Cette œuvre qu’ils n’ont pas écrite, ils l’ont parlée, ils la parlent tous les jours. Chez eux la parole vaut mieux que la lettre moulée, le diseur que l’écrivain. A Tokyo, dans les villes et les campagnes, la foule se presse le soir aux portes des Yosé. Les yosé sont à la fois des tréteaux de Taharin, des cafés-concerts, des salles de conférences, des théâtres d’improvisateurs. Hommes et femmes agenouillés sur des ta tamis devant une petite estrade y écoutent le conteur qui, à genoux comme eux, l’éventail à la main, mime son récit de tous les muscles de son visage. Et ces conteurs m’ont abasourdi par la volubilité de leur langue, la mobilité de leurs traits, la vie multiple de l’anecdote, de la comédie ou du drame qui se jouent sur leurs lèvres. Là s’échappe une verve comique que le puritanisme des samuraïs et la rigueur des convenances féodales comprimèrent sans parvenir à l’étouffer.

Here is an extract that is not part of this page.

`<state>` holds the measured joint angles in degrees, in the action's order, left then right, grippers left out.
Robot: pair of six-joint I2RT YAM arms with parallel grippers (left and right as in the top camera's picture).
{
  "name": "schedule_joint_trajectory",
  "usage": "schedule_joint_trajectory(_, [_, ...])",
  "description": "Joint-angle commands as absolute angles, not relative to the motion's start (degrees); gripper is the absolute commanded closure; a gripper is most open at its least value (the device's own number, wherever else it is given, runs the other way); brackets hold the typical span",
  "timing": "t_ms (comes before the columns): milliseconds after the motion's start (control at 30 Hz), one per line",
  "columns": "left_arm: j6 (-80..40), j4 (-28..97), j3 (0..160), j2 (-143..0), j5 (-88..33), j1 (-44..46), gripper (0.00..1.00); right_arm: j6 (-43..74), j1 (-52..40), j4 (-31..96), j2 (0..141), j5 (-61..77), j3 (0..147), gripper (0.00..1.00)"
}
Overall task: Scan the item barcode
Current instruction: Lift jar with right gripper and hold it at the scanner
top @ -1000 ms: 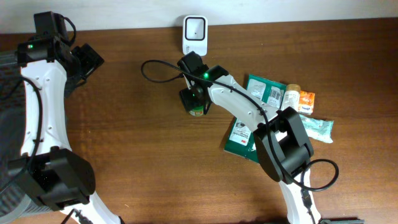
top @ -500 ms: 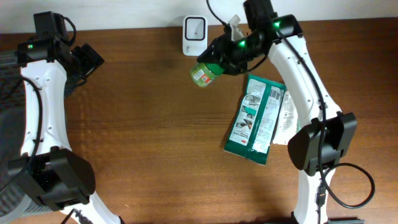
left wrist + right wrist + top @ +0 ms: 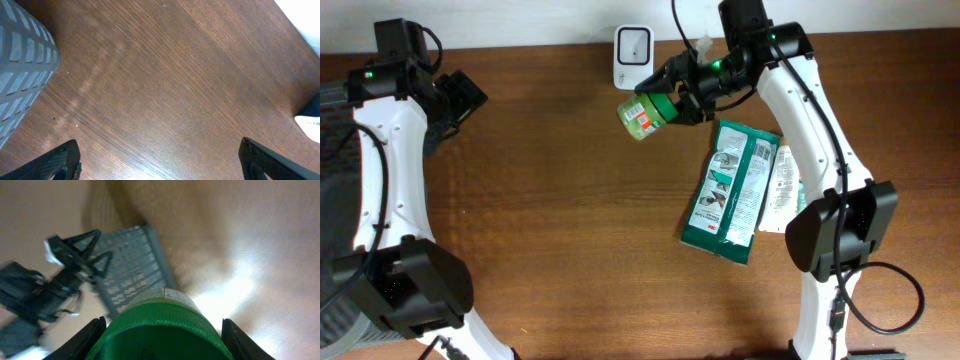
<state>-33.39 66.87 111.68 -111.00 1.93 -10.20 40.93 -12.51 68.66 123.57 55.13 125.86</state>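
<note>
At the far left of the overhead view, a grey slatted basket (image 3: 334, 180) sits at the edge of the wooden table (image 3: 550, 220), and the left arm reaches up along it toward the back corner. The left gripper (image 3: 460, 95) hangs there well away from everything on the table. In the left wrist view its jaws are spread wide, one dark fingertip (image 3: 62, 160) in each lower corner, with only bare wood between them and a corner of the basket (image 3: 22, 75) at upper left. Toward the middle of the back edge, a small white scanner (image 3: 632, 55) stands upright against the wall. Just beside it, slightly forward and to the right, the green-capped bottle (image 3: 642, 114) is held off the table, lying nearly on its side with its base pointing left and its label turned up toward the overhead camera. The right gripper (image 3: 667, 103) pinches it at the green cap end. In the right wrist view the cap fills the bottom of the picture, with a finger (image 3: 91, 337) pressed against each side, and the distant basket (image 3: 135, 265) is blurred beyond. Further right, a green packet (image 3: 728, 190) lies flat on the wood, with a paler packet (image 3: 782, 190) just beside it and partly under the right arm.
</note>
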Motion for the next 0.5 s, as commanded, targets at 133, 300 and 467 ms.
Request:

Elle est grasse et volontiers burlesque. J’ai entendu les farceurs de yosé poser à leurs auditeurs des questions tabariniques, susceptibles de leur conforter les « hipopondrilles de l’entendement. » Et lequel des deux est le meilleur d’avoir la vue aussi courte que le nez, ou le nez aussi long que la vue, ils en sauraient disserter aussi doctement que nos turlupins de la foire. Je tiens d’eux que le Japon possède quarante-huit espèces de sots dont la sottise se mesure d’ordinaire à leur taille. Voyez plutôt l’église d’Asakusa : la déesse Kwannon, toute mignonne, toute petite, pas plus haute qu’une main d’enfant, a pour se loger un temple vaste, tandis que les gardiens des portes, qui sont énormes, heurtent d’un front borné le plafond de leur niche.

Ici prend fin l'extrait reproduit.